不眠症は治っていない。体調にも波があり、いい時と悪い時の差が激しかった。大学生活は何とかなるが、会社で勤めるとなるとどうだろう。責任のある仕事で、頭がうまく働かずに取り返しのつかないミスをするかもしれない。今の状態では、そうなる可能性が高かった。
「小説家になりなよ。筑波さんだって、書きたくなったら連絡して欲しいって言ってただろ。俺はそっちの方がいいと思う。どっちを選んでもいいけどさ、どちらにしろ苦しいのは変わらないんだ。お前をこんな風にしたのは……いや、いい」
兄は他にも何か言いかけたが、頭を掻いて出て行った。
テーブルの上に広げたファンレターを集める。もう一度、遠山さんの手紙を読み返した。俺の過去を振り返ってみると、ここまで子どもらしい態度は取っていなかったかもしれない。彼女の純粋な部分が眩しかった。他のファンレターは穏やかで優しいものが多い。しばらく届いたファンレターを眺める。目を閉じて、もしも二冊目の本を世に出せた時のことを考えた。どう思ってくれるだろう。どんな風に喜んでくれるだろう。目を開けてできるかどうか考えて、やりたいと思った。
小説を書くと決めても不眠は相変わらず。
けれど、前向きにはなれたと思う。精神科医からもらう薬以外にも、睡眠のために定期的に運動をするようにした。食事にも気を遣うようにした。

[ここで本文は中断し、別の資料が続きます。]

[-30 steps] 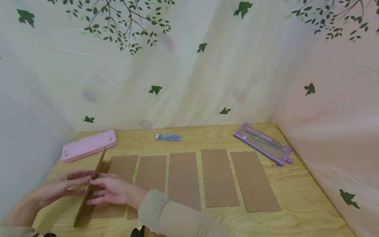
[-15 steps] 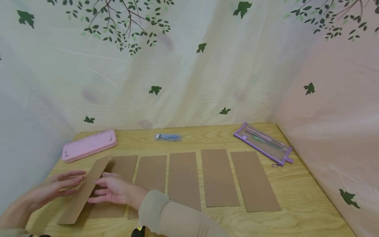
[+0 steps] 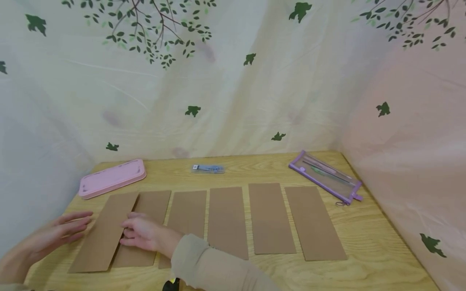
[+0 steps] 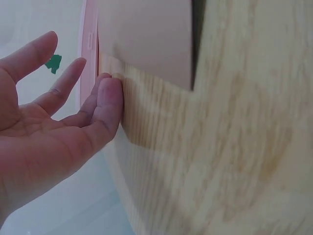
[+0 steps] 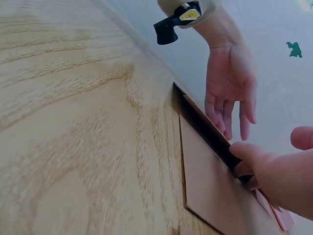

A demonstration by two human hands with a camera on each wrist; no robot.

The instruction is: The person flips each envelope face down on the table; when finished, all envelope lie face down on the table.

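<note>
A plain brown cardboard rectangle [image 3: 103, 234] lies leftmost on the table, its right edge slightly raised and overlapping a second cardboard rectangle [image 3: 154, 202]. At that raised edge are the bent fingertips of my right hand [image 3: 149, 232], which the right wrist view shows in the dark gap beneath the edge. No finger visibly lies over the top. My left hand [image 3: 54, 236] hovers left of the same cardboard with fingers extended and spread. In the left wrist view its palm and fingers [image 4: 111, 98] are apart from the cardboard [image 4: 151, 39] and hold nothing.
Several more cardboard rectangles [image 3: 271, 218] lie in a row to the right. Behind them are a pink case [image 3: 113, 178], a small clear packet with blue contents [image 3: 208, 169] and a purple-edged zip pouch [image 3: 324, 176]. Patterned curtains [image 3: 233, 89] enclose the wooden table [image 3: 378, 250].
The leftmost cardboard has tipped from nearly upright to almost flat, leaning left. My left hand has come away from it to the left; my right hand has stayed near its right edge.
</note>
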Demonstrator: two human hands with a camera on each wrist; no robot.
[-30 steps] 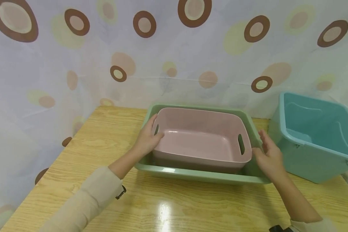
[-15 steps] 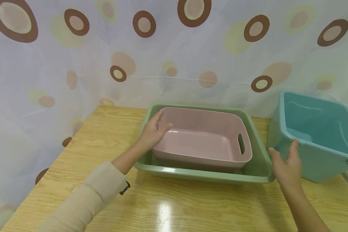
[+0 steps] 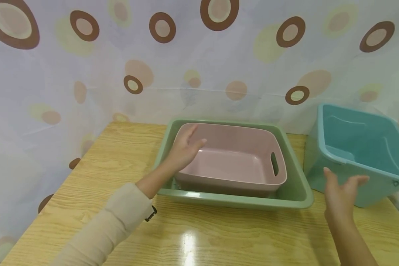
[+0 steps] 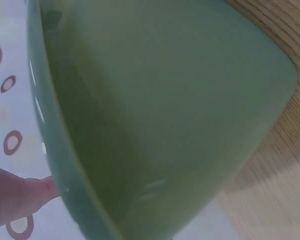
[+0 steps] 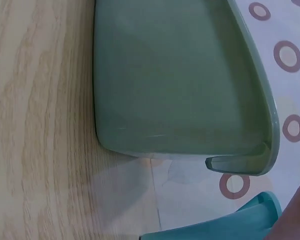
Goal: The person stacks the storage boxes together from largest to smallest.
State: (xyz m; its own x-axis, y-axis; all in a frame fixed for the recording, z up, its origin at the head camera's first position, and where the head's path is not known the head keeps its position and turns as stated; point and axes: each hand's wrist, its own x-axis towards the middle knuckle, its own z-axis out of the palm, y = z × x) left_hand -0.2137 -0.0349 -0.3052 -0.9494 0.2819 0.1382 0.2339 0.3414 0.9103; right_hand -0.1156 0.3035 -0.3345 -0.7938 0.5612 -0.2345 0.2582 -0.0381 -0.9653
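Observation:
A pink rectangular bin (image 3: 231, 162) with handle slots sits inside a larger green basin (image 3: 299, 184) on the table. My left hand (image 3: 185, 150) is over the pink bin's left end, thumb and fingers spread, hiding that handle slot. Whether it touches the bin I cannot tell. To the right of the basin, my right hand (image 3: 340, 197) is held in front of a blue bin (image 3: 355, 177), fingers apart and nothing in its grasp. In the left wrist view, part of the hand (image 4: 20, 195) shows beside the green wall (image 4: 65, 135).
The blue bin, taller than the basin, stands at the table's right side with its top uncovered. Wood-grain tabletop (image 3: 146, 236) stretches in front and to the left. Behind hangs a patterned sheet (image 3: 186, 62) with brown rings.
My left hand has come off the pink bin's left handle and shifted right. My right hand has left the pink bin's right end and moved right, past the basin's rim.

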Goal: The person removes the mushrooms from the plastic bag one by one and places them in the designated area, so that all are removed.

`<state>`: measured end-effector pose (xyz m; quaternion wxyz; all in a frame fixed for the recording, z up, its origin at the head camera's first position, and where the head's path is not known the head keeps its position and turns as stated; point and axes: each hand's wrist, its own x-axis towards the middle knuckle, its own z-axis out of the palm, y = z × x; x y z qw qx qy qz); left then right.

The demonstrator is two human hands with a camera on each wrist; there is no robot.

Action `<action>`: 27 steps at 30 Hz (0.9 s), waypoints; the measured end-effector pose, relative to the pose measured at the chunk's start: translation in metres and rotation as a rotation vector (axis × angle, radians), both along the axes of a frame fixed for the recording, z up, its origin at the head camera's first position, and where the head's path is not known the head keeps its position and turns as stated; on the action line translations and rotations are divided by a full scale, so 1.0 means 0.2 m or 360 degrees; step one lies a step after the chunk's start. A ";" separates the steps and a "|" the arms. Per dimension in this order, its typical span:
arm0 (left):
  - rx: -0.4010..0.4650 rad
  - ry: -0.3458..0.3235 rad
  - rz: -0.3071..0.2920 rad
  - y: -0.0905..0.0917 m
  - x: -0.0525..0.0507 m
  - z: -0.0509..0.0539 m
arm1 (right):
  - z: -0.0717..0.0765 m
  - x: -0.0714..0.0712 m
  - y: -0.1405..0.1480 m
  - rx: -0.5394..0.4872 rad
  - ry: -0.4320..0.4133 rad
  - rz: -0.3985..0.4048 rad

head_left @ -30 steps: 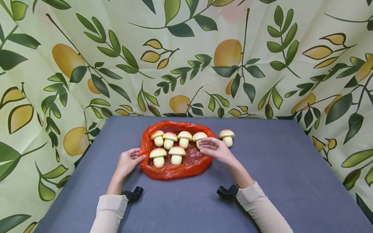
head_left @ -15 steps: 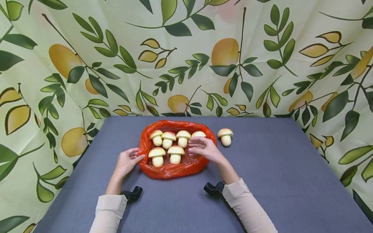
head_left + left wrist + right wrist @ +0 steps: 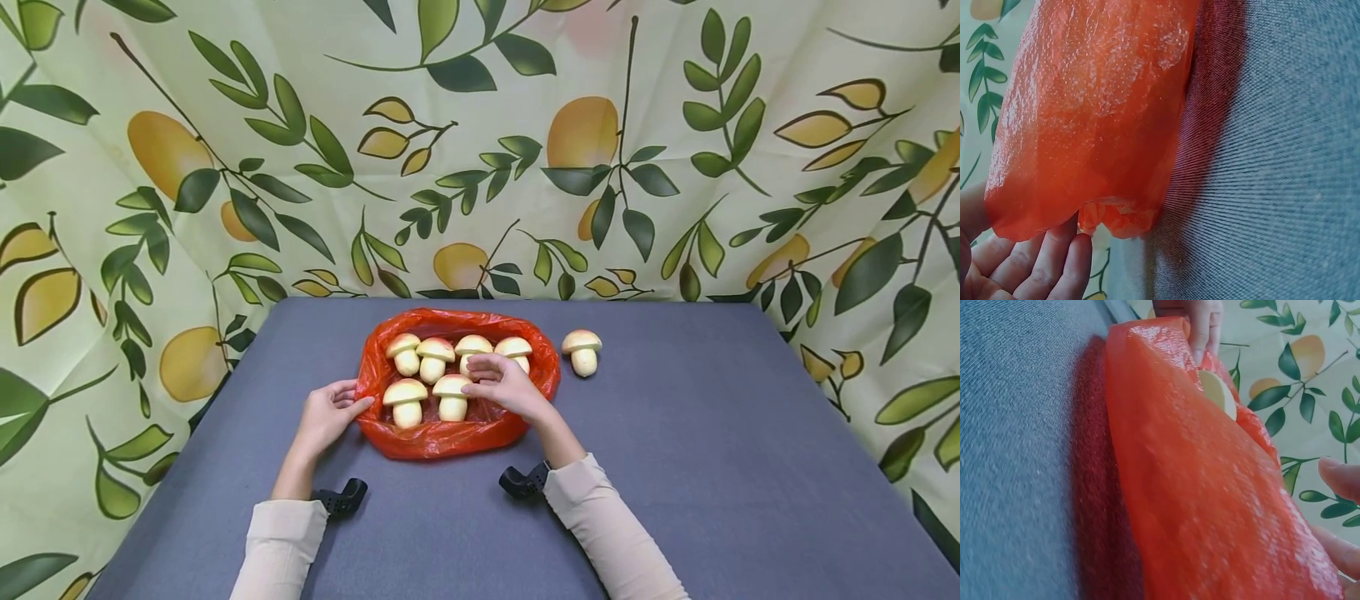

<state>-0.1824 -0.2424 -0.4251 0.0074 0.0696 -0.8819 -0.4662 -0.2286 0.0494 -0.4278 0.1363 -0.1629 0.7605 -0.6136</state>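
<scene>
A red plastic bag (image 3: 442,446) lies with its mouth spread wide, holding several toy mushrooms with pale stems and red-tinged caps. My left hand (image 3: 327,415) pinches the bag's left rim, thumb on the inner side. Up close in the left wrist view, the fingers (image 3: 1047,265) sit behind the bag's edge. Over the bag's right half hovers my right hand (image 3: 512,388), fingers slightly bent and holding nothing. Its fingertips partly cover a back-row mushroom (image 3: 472,344) and come close to a front one (image 3: 452,400); contact cannot be told. In the right wrist view, one pale mushroom cap (image 3: 1217,394) peeks out.
A single mushroom (image 3: 582,352) stands outside the bag, to its right. Everything rests on a grey cloth-covered table (image 3: 720,467). A leaf-and-fruit patterned curtain (image 3: 480,167) rises along the table's back and sides.
My right hand has moved left across the bag, from the rightmost mushroom toward the middle ones. My left hand stays at the left rim, and the mushrooms keep their places.
</scene>
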 end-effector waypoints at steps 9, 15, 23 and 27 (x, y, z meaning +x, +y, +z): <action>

それでも時々、何もかも疲れて体調を崩すことはある。そうなることを事前に予想して、学校生活や仕事で決められた期日だけは守れるように管理した。
なので部屋も綺麗になり、やることがなくなってしまった兄は呻く。
「どうするか決めた途端、立ち直るのが早い」
「ちょうどよかった。夕飯、食べますか? カレーです」
「……食べる」
兄は不服そうにしながらも、俺が作ったカレーを大盛り二杯食べて帰って行った。
二冊目の本が発売してすぐに遠山さんからファンレターが届いた。高校も第一志望に受かったことが書かれている。それ以外は何枚もの便箋を使って感想が書かれていた。
よかった。読んでもらえたんだ。
嬉しくて次も頑張ろうと考え、ささやかながら何か返したくなる。大それたことではない。ただ、四月に入学式おめでとうと言った内容のはがきを送るだけだ。ずっとファンレターを送り続けてくれる遠山さんなら、喜んでくれるはず。そう思って、次に届くかもしれないファンレターを待っていた。